Categories: Hawaii Court Opinions

BARDIN v. PETERS, 2 Haw. App. 547 (1981)

634 P.2d 1049

STEVE J. BARDIN, Plaintiff-Appellant, v. GARY D. PETERS, KAREN L. PETERS and THE McCORMACK CORPORATION, a Hawaii corporation, Defendants-Appellees

NO. 7272Hawaii Court of Appeals.
October 20, 1981

APPEAL FROM SECOND CIRCUIT COURT HONORABLE S. GEORGE FUKUOKA, JUDGE, CIVIL NO. 3201

HAYASHI, C.J., PADGETT AND BURNS, JJ.

Per Curiam.

This is an appeal from the granting of a summary judgment against the appellant here, plaintiff below. We reverse.

Appellant entered into a DROA as purchaser of a condominium unit on Maui from Appellees Gary and Karen Peters who were represented by the McCormack Corporation as their real estate

Page 548

agent in the transaction. The closing date under the DROA was to be September 1, 1976. The DROA contained the standard provision that the closing date could be extended thirty days by the seller’s agent. Appellant, in his affidavit below, stated that prior to signing the DROA he was assured by Monte Fitts, the employee who was handling the transaction for the McCormack Corporation, that there was a thirty-day extension provision in the DROA and that he signed the DROA in reliance upon that assurance.

The controversy between Appellant Bardin and Appellees Peters has been settled, resulting in the dismissal of the appeal with respect to them.[1] This leaves only the claim against the agent, the McCormack Corporation.

Clearly there is a genuine issue of material fact as to whether there was a misrepresentation about the thirty-day extension by McCormack Corporation. Appellee argues, however, that the record establishes that appellant could not have performed even if he had been given the extension and that consequently, there was no damage even if a misrepresentation were to be found.

If it should be found on trial that the McCormack Corporation, by misrepresentation, caused appellant to believe the closing date would be extended to October 1, 1976, then appellant, to obtain damages, would have to prove he would have been able to perform his undertakings by that date.
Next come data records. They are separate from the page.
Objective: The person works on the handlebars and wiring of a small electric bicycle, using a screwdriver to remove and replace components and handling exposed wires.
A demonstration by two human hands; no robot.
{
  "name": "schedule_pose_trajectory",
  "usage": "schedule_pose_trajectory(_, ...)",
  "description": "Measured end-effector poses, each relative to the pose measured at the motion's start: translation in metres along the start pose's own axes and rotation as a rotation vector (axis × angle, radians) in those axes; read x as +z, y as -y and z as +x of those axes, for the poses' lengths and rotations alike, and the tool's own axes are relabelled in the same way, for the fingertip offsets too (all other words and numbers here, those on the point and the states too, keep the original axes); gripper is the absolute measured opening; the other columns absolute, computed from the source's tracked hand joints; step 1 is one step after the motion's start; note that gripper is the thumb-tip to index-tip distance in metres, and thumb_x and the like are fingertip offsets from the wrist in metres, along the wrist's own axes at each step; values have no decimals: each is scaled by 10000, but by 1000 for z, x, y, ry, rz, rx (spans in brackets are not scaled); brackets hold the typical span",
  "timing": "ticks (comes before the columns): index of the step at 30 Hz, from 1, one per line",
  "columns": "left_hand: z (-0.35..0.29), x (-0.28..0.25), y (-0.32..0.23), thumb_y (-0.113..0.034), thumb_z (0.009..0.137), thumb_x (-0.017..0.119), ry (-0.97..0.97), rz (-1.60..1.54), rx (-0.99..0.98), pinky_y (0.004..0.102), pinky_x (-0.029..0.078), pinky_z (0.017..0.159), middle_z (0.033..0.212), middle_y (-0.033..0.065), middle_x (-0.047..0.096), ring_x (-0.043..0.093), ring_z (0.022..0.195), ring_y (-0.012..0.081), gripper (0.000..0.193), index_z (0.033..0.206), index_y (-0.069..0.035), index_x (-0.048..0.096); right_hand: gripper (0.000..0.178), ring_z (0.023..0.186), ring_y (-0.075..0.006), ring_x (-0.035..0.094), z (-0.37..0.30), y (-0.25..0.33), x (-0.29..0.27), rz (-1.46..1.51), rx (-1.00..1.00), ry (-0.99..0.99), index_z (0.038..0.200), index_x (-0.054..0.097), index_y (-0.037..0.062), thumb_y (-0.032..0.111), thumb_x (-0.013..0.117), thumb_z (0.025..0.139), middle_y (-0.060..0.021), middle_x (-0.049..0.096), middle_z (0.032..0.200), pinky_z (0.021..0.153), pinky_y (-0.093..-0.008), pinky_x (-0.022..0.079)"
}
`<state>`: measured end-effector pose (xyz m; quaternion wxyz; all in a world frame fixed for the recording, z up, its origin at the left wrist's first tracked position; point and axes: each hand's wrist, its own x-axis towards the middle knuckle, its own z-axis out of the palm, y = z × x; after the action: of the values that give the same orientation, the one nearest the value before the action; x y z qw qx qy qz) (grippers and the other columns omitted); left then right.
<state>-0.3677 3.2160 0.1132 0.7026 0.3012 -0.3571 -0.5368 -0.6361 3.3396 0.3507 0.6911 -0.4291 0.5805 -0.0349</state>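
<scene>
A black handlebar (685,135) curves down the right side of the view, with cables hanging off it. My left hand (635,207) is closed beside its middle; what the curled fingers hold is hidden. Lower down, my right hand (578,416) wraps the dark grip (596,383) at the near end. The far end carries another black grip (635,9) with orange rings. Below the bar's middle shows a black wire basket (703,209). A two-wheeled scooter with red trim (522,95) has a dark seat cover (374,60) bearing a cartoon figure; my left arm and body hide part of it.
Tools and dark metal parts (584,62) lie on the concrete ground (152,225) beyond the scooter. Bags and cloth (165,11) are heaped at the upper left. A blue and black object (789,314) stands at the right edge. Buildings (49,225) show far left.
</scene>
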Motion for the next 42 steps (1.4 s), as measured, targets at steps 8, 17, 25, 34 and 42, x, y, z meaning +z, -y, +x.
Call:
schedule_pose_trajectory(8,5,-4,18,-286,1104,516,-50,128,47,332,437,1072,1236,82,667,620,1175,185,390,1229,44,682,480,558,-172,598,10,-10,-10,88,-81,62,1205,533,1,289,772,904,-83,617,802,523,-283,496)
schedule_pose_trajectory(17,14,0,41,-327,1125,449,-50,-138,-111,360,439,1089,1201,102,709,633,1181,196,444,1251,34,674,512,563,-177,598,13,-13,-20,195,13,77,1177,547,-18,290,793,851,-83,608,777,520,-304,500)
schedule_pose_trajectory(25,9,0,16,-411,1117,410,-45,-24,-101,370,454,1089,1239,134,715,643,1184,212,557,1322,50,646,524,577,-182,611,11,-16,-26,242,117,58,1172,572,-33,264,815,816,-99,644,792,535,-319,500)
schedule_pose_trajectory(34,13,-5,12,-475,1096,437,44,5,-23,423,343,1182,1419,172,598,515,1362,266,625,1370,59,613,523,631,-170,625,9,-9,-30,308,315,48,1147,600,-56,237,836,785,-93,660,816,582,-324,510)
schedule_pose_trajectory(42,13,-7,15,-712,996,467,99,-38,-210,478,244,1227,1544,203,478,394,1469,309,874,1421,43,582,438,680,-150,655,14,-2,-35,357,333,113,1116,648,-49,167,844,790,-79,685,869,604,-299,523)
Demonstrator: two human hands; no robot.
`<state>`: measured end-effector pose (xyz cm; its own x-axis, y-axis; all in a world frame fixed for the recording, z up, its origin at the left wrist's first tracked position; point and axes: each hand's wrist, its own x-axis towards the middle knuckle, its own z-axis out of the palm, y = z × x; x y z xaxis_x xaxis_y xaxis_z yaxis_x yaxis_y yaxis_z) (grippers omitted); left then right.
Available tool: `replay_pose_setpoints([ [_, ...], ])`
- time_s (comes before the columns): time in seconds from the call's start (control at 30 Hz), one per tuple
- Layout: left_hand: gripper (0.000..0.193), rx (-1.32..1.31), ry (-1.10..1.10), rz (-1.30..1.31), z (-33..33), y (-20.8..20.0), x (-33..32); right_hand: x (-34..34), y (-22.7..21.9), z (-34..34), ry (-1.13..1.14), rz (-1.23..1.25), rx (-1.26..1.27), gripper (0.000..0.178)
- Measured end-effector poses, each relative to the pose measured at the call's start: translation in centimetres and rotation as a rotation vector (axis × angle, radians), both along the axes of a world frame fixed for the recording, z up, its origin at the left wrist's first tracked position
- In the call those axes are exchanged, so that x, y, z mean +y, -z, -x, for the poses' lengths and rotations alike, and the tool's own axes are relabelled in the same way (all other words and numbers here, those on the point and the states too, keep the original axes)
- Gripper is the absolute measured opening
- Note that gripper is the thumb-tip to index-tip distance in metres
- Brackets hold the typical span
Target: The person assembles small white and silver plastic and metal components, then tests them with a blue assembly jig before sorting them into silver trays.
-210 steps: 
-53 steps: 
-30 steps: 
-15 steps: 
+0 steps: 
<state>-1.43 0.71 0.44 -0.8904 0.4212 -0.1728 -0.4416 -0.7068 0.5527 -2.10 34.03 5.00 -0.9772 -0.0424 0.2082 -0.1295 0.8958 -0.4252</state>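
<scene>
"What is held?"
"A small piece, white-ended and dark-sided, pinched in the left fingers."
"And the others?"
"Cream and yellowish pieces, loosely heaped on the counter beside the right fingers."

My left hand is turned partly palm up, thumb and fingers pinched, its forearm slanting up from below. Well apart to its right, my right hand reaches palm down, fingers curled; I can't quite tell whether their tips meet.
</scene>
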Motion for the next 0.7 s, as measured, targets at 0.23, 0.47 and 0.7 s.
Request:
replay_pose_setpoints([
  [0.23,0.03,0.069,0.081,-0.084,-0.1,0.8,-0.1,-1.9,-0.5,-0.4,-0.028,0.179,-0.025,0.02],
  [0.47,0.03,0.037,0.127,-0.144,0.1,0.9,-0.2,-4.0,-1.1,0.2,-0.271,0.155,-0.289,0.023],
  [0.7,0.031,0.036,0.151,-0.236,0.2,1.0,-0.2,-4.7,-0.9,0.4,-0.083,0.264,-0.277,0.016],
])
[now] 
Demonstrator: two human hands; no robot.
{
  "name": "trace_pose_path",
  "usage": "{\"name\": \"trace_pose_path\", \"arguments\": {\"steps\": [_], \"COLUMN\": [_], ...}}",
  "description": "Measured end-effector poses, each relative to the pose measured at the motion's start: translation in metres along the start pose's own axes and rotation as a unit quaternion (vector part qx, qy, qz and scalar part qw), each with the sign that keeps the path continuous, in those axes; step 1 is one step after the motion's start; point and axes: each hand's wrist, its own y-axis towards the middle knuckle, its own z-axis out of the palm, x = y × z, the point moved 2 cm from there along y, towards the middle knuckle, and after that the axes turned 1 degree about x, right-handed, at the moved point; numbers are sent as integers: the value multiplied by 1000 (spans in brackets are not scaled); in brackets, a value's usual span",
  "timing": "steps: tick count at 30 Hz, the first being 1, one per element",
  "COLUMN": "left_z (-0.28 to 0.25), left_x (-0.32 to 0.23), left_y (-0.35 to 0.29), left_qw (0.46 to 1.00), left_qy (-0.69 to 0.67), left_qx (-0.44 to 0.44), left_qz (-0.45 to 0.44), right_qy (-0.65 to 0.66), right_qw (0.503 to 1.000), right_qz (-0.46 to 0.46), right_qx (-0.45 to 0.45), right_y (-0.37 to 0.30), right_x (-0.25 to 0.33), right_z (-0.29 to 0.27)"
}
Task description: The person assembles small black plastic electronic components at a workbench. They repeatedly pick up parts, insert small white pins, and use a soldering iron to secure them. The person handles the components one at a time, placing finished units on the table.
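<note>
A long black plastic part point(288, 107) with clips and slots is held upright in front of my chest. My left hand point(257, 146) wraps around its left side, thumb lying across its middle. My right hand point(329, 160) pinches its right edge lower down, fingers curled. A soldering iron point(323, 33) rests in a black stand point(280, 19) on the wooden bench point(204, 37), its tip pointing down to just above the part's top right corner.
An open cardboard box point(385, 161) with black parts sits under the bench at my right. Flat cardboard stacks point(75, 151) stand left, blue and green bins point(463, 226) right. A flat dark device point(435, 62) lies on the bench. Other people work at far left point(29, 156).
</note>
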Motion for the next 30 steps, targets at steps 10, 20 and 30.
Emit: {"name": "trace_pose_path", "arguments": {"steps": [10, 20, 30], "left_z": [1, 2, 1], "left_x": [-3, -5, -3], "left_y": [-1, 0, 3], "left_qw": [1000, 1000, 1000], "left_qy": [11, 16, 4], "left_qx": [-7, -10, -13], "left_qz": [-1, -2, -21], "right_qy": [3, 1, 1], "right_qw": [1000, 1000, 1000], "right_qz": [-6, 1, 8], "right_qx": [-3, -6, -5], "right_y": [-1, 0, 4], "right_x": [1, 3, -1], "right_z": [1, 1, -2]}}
Since appellant was told on September 2, 1976 that the contract was terminated, no tender by him thereafter was necessary. Hence Lum v. Stevens, 42 Haw. 286 (1957) relied on by the remaining appellee is not in point. All that appellee has really produced on the issue of appellant’s ability to perform is appellant’s August 7th letter in which he admits having difficulty raising the $30,000 he was to deposit in escrow despite having adequate assets. But not having been able to raise the $30,000 by August 7 or even September 2 does not preclude his being able to raise it by October 1. Appellee’s showing is insufficient to establish the lack of a genuine issue of material fact on this issue. Consequently, we need not discuss the

Page 549

sufficiency or timeliness of the affidavits filed by appellant dealing with the matter of ability to perform. Reversed.

[1] We express no opinion on whether or how that settlement affects the action against McCormack Corporation.

Steven Booth Songstad for plaintiff-appellant.

Robert A. Smith for defendant-appellee McCormack Corporation.